#### About this exercise
Take the line with "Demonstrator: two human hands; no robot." as the first line and the last line of the data as the final one. Write out those lines exactly, and no others.

#### Material provided
════════════════════

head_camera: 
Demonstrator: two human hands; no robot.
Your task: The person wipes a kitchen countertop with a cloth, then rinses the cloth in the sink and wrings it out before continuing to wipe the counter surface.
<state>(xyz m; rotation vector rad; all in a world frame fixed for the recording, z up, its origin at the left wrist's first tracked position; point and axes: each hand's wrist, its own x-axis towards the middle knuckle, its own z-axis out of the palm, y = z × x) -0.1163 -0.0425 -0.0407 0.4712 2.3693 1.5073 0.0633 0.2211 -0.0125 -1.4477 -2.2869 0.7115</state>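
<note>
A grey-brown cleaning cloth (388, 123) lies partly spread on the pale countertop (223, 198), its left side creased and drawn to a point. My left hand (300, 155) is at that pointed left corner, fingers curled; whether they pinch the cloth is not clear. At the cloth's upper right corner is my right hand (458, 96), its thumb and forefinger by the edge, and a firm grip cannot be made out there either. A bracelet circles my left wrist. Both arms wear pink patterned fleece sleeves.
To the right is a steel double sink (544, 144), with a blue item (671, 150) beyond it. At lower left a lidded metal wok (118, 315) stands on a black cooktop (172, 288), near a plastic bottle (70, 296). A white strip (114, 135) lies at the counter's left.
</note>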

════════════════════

#### Written response
Demonstrator: two human hands; no robot.
Your task: The person wipes a kitchen countertop with a cloth, then rinses the cloth in the sink and wrings it out before continuing to wipe the counter surface.
<state>(xyz m; rotation vector rad; all in a world frame fixed for the recording, z up, its origin at the left wrist's first tracked position; point and axes: each hand's wrist, its own x-axis towards the middle knuckle, its own z-axis out of the palm, y = z × x) -0.1163 -0.0425 -0.0407 0.4712 2.3693 1.5073 0.0633 0.2211 -0.0125 -1.4477 -2.2869 0.7115</state>
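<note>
A grey-brown cleaning cloth (388, 123) lies partly spread on the pale countertop (223, 198), its left side creased and drawn to a point. My left hand (300, 155) is at that pointed left corner, fingers curled; whether they pinch the cloth is not clear. At the cloth's upper right corner is my right hand (458, 96), its thumb and forefinger by the edge, and a firm grip cannot be made out there either. A bracelet circles my left wrist. Both arms wear pink patterned fleece sleeves.
To the right is a steel double sink (544, 144), with a blue item (671, 150) beyond it. At lower left a lidded metal wok (118, 315) stands on a black cooktop (172, 288), near a plastic bottle (70, 296). A white strip (114, 135) lies at the counter's left.
</note>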

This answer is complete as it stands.